Records drawn from a dataset
_ _ _ _ _

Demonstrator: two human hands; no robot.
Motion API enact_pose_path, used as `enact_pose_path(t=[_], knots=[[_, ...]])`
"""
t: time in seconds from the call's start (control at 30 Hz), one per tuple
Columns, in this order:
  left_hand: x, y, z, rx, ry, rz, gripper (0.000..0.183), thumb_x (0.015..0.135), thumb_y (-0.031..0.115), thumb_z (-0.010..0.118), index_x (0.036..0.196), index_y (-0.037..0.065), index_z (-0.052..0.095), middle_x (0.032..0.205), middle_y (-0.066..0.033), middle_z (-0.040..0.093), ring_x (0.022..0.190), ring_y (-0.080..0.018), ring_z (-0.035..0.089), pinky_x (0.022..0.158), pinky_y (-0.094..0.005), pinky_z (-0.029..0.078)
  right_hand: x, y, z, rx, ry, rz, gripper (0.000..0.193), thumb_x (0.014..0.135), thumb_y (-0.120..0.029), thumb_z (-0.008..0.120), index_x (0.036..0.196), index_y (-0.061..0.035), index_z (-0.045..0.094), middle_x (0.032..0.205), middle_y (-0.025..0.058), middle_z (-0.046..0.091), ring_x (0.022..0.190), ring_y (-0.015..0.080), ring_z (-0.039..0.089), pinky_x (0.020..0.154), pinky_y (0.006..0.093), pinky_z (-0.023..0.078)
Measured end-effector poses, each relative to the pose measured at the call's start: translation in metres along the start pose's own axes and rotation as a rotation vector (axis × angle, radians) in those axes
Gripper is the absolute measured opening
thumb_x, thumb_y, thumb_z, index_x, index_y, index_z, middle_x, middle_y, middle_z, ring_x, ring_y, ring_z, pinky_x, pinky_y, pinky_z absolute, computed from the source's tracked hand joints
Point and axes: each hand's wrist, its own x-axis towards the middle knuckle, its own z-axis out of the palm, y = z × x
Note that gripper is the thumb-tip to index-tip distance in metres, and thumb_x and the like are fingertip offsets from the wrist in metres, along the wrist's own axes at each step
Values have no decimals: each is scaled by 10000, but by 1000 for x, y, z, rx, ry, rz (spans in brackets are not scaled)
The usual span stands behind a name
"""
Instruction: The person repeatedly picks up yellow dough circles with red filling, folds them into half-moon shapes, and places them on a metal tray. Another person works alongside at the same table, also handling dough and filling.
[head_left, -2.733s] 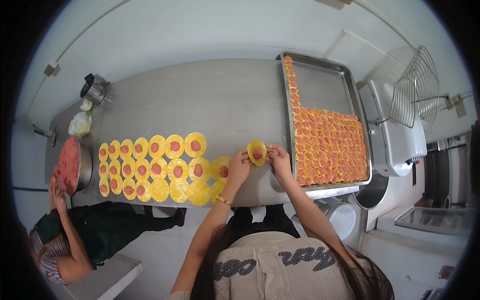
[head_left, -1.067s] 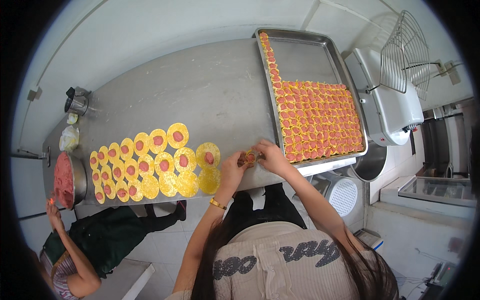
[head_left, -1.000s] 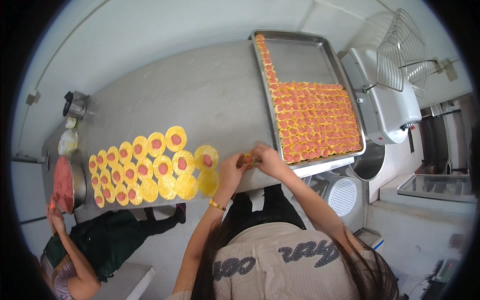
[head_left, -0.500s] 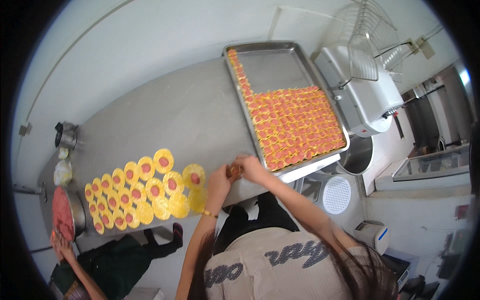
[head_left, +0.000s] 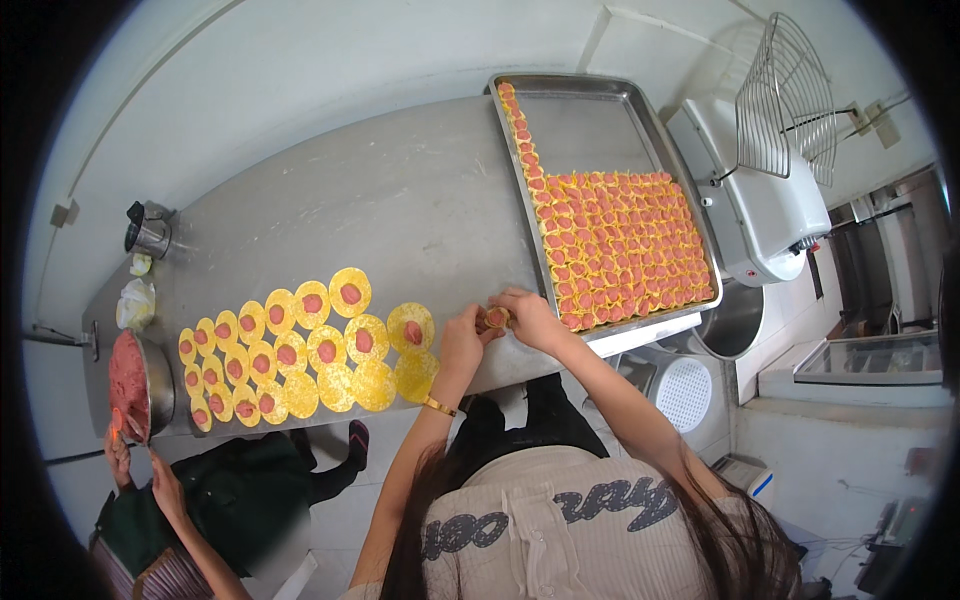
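Observation:
Between the fingers of both hands is a small open-topped dumpling [head_left: 495, 318], its yellow wrapper gathered round pink filling. My left hand [head_left: 463, 340] grips it from the left, with the fingers curled in. From the other side my right hand [head_left: 532, 318] pinches it, close to the near left edge of a metal tray [head_left: 538, 228]. Packed rows of finished dumplings [head_left: 625, 250] cover the near part of that tray, and a single line runs up its left side. Left of my hands lie rows of round yellow wrappers [head_left: 335, 387], most with a lump of pink filling, several bare.
At the table's left end a co-worker's hands [head_left: 165, 485] work by a metal bowl of pink filling [head_left: 128, 385]. A metal jug [head_left: 150, 230] and a small plastic bag [head_left: 136, 303] stand behind it. A white machine [head_left: 755, 205] with a wire rack [head_left: 785, 100] adjoins the tray.
The whole view has shifted, so the table and tray appear farther right. My hands still hold the dumpling, now with its filled top more visible. The co-worker's hands have moved apart at the bowl.

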Motion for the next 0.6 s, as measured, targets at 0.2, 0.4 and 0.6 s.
enact_pose_path(t=[0.2, 0.4, 0.6], knots=[[0, 2, -4, -1, 41, 88, 310, 678, 151, 777, 894, 10, 605, 801, -143, 651, 746, -302, 635, 670, -377, 497, 1, -2, 1, -56, -41, 32, 380, 681, 95, 580, 1045, -13, 610, 1018, 182, 576, 956, 383, 573, 797, 433, 488], [-1, 7, -5, 42, 31, 40, 275, 709, 151, 747, 896, 21, 594, 818, -148, 630, 789, -341, 603, 683, -432, 467, 0, -7, 2, -65, 92, 12, 300, 694, 92, 564, 974, -6, 603, 976, 177, 567, 938, 388, 569, 791, 442, 486], [-1, 2, 0, 88, 58, 69, 232, 734, 161, 729, 865, 19, 600, 793, -151, 622, 761, -344, 596, 669, -432, 459, 3, -6, 7, -145, -27, 7, 304, 693, 77, 581, 984, -10, 596, 997, 183, 554, 966, 379, 561, 802, 428, 484]])
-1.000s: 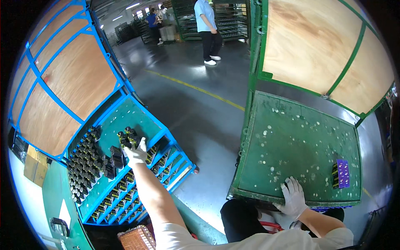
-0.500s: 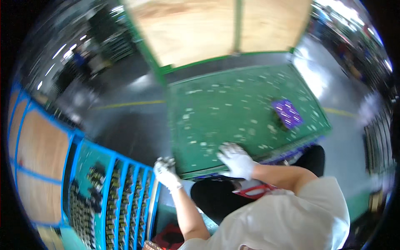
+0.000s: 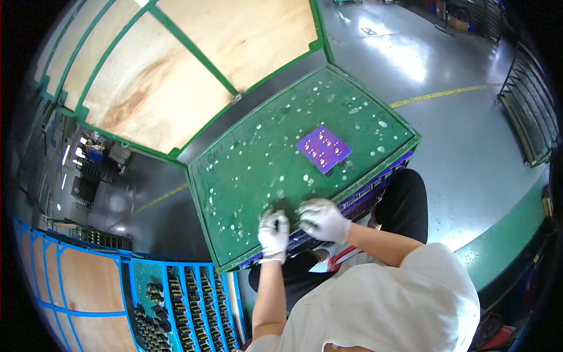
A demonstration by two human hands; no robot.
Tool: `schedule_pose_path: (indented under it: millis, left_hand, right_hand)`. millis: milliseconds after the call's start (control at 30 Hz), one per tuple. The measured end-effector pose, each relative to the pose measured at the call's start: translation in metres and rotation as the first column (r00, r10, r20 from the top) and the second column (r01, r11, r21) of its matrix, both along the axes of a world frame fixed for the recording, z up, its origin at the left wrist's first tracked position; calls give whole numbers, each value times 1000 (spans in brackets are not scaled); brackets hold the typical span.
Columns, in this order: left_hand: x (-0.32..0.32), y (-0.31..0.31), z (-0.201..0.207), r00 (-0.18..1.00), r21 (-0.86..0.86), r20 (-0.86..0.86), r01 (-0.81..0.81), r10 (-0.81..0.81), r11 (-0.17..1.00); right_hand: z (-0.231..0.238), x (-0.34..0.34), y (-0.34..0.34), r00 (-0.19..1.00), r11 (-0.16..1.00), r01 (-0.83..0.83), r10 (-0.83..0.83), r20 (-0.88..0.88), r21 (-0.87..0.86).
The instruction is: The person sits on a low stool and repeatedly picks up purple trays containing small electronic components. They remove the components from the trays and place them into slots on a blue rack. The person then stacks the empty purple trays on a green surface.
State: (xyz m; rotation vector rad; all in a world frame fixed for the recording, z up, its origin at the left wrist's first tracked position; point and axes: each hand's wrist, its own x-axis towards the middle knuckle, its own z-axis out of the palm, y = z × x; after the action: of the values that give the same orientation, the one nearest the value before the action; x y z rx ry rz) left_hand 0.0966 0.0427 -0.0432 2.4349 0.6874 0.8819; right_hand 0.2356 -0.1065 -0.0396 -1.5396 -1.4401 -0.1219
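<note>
Green tabletop (image 3: 252,164) | purple panel (image 3: 324,154) atop | left hand (image 3: 274,236), right hand (image 3: 326,222) curled near edge | cannot tell if holding

Whether the left grip (image 3: 274,237) and right grip (image 3: 326,222) (slightly blurred) hold anything is hidden at the green surface (image 3: 246,170), while the frame's lower edge crops a blue rack (image 3: 169,299).
</note>
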Motion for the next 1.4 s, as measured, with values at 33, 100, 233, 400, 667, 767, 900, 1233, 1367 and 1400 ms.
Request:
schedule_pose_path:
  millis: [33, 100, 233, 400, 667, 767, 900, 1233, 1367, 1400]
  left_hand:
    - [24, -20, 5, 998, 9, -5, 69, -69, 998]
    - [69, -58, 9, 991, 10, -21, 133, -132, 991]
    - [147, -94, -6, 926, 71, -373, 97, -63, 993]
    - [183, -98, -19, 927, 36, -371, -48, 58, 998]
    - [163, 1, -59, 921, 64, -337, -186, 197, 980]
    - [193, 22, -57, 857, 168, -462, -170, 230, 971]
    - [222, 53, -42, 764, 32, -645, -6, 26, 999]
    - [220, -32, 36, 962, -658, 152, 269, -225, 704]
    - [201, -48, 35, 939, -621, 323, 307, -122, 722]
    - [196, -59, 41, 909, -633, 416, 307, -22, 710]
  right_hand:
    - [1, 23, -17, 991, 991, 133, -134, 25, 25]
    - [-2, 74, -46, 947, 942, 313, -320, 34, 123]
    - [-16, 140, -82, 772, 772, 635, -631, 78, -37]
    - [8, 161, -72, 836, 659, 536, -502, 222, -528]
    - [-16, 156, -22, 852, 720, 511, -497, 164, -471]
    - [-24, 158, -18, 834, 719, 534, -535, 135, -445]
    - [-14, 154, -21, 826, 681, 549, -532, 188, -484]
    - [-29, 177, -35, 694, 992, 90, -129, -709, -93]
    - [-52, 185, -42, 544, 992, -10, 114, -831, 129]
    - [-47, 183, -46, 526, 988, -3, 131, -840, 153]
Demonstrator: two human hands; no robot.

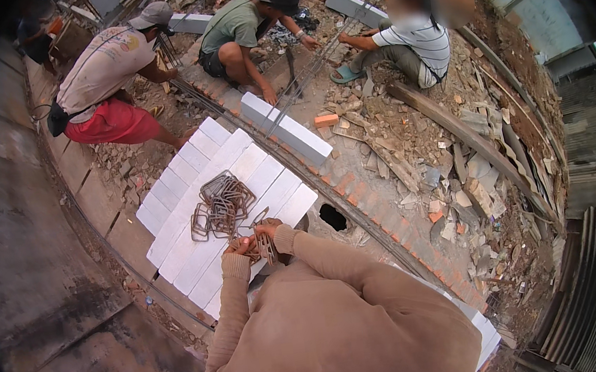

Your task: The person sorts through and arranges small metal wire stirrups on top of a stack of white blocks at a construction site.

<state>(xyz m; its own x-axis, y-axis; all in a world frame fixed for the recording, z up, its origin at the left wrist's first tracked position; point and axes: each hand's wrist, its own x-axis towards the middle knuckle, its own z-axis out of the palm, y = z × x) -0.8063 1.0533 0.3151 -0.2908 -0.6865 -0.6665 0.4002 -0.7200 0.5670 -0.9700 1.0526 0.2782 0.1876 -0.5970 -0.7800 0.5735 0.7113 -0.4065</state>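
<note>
Both of my hands are close together over the near part of a stack of white lightweight blocks (176, 245). My left hand (239, 246) is closed on several rusty rebar stirrups (266, 249), bent steel rods in a rectangular shape. My right hand (268, 227) grips the same bunch from its other side, fingers wrapped round the rods. Just beyond my hands, a tangled pile of similar stirrups (228, 194) lies on top of the blocks. My fingertips are too small to make out in detail.
Three people crouch or bend ahead around long steel bars (315, 74) resting on a white block (284, 129). A dark hole (332, 217) opens right of the stack. Rubble and a timber beam (468, 133) lie at right; a concrete wall (32, 238) stands at left.
</note>
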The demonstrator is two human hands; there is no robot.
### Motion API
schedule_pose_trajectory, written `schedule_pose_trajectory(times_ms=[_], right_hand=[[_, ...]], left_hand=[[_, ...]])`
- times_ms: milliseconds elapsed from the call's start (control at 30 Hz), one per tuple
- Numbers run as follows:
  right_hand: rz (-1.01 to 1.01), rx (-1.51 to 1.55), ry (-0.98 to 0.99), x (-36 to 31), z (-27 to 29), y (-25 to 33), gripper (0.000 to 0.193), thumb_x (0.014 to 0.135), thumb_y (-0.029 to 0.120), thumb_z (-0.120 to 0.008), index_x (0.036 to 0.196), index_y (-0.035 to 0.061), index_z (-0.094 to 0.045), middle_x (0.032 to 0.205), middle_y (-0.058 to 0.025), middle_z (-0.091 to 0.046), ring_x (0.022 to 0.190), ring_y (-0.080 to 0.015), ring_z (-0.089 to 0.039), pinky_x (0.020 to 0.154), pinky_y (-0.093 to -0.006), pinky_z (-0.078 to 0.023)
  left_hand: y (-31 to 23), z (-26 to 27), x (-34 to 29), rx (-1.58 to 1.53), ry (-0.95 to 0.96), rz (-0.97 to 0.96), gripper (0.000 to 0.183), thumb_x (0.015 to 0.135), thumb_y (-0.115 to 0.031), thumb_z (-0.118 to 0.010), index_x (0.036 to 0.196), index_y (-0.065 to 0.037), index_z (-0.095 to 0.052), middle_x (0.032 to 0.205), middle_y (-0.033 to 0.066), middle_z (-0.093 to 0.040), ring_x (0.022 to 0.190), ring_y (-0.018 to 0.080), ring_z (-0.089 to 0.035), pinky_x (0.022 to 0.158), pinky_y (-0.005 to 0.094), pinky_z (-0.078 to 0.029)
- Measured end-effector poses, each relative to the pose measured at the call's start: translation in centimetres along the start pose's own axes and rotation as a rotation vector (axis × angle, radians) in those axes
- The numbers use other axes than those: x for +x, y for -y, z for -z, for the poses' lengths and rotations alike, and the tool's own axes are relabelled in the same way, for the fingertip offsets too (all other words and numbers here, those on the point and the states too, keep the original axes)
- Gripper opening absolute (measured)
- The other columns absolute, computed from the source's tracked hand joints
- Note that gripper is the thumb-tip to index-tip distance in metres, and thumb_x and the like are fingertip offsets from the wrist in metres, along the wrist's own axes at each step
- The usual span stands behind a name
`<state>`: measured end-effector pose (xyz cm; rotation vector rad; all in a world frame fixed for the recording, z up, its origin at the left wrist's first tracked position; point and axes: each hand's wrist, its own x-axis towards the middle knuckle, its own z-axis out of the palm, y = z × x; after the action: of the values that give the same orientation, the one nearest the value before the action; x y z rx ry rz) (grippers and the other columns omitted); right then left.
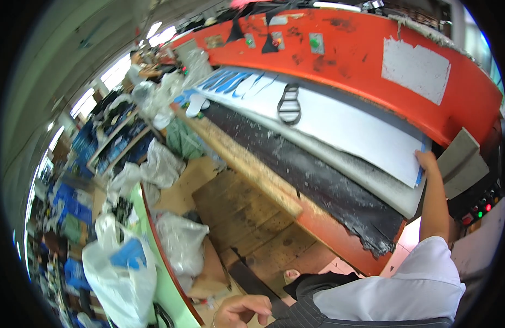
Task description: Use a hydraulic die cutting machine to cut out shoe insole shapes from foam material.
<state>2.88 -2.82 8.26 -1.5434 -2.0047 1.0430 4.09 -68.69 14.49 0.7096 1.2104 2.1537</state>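
Note:
My right arm reaches out to the far right, and my right hand (426,160) grips the near right corner of a long white sheet (345,128) with a blue edge. A black sole-shaped cutting die (289,104) with crossbars lies on top of the sheet. Left of it, blue sole-shaped areas (225,83) mark the sheet's far end. Beneath the sheet is a thick pale grey board (373,183), partly covered. Low in the view, near my body, my left hand (243,311) hangs with loosely bent fingers, and nothing shows in it.
A red-orange press beam (345,54) with buttons spans the back. Along the bed's front runs a worn black sheet (296,164). A control panel (485,208) with lit lamps is at right. Plastic bags (121,268) sit on a green table (165,273) at left; another person (138,71) stands far off.

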Motion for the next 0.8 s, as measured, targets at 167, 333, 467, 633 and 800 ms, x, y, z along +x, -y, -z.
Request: schedule_pose_trajectory(times_ms=[167,333,467,633,800], right_hand=[[0.03,-0.436,-0.235,1.8,-4.8,-0.9,0.062,0.092,0.048,-0.048,0.104,-0.0117,-0.06,0.106,-0.033,-0.061,0.104,-0.047,-0.058,0.093,-0.0482,-0.045],[-0.105,-0.369,-0.251,-3.0,-8.7,6.3,0.053,0.095,0.043,-0.044,0.113,-0.0045,-0.057,0.113,-0.0299,-0.06,0.11,-0.0449,-0.056,0.095,-0.0504,-0.042],[-0.278,-0.401,-0.295,-6.8,-10.8,10.1,0.052,0.095,0.044,-0.043,0.117,-0.0019,-0.055,0.116,-0.0258,-0.061,0.112,-0.0431,-0.056,0.095,-0.0503,-0.042],[-0.31,-0.471,-0.416,-5.9,-12.8,11.3,0.046,0.094,0.042,-0.046,0.117,0.0029,-0.055,0.108,-0.0257,-0.063,0.104,-0.0431,-0.06,0.091,-0.0508,-0.044],[-0.014,-0.833,-0.677,-8.8,-19.9,17.3,0.053,0.084,0.031,-0.067,0.123,0.0004,-0.05,0.116,-0.0204,-0.056,0.103,-0.0377,-0.054,0.084,-0.0462,-0.047]], left_hand=[[-6.7,8.6,10.9,-0.091,0.078,0.041,0.049,0.086,-0.044,-0.068,0.107,-0.001,-0.061,0.077,0.0069,-0.056,0.07,0.0155,-0.05,0.063,0.0282,-0.04],[-7.4,17.9,16.0,-0.099,0.087,0.119,0.05,0.088,-0.033,-0.066,0.113,0.008,-0.055,0.087,0.0141,-0.061,0.08,0.0206,-0.057,0.073,0.0317,-0.046],[-9.8,23.3,21.6,-0.148,-0.049,0.31,0.042,0.089,-0.032,-0.064,0.111,0.004,-0.059,0.085,0.0124,-0.061,0.077,0.0201,-0.056,0.071,0.0318,-0.046],[-10.3,32.4,32.1,0.081,0.068,0.303,0.038,0.09,-0.023,-0.06,0.113,0.006,-0.055,0.086,0.0122,-0.061,0.078,0.018,-0.058,0.074,0.0303,-0.048],[-13.8,40.6,46.4,0.441,0.174,0.426,0.026,0.089,-0.012,-0.062,0.11,0.002,-0.06,0.085,0.0052,-0.062,0.078,0.0109,-0.059,0.073,0.0241,-0.048]])
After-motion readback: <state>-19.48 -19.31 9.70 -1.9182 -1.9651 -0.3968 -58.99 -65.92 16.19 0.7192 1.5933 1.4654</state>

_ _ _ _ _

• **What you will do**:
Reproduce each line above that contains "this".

• **Final answer**:
Columns, in this order:
Columns, in this order: left_hand: x (-0.32..0.32), y (-0.31..0.31), z (-0.201..0.207), r00 (-0.18..1.00), r21 (-0.86..0.86), r20 (-0.86..0.86), r01 (-0.81..0.81), r10 (-0.81..0.81), r11 (-0.17..1.00); right_hand: z (-0.231..0.238), x (-0.34..0.34), y (-0.34..0.34), r00 (-0.19..1.00), r11 (-0.16..1.00), r01 (-0.83..0.83), r10 (-0.83..0.83), r20 (-0.88..0.88), r21 (-0.87..0.86).

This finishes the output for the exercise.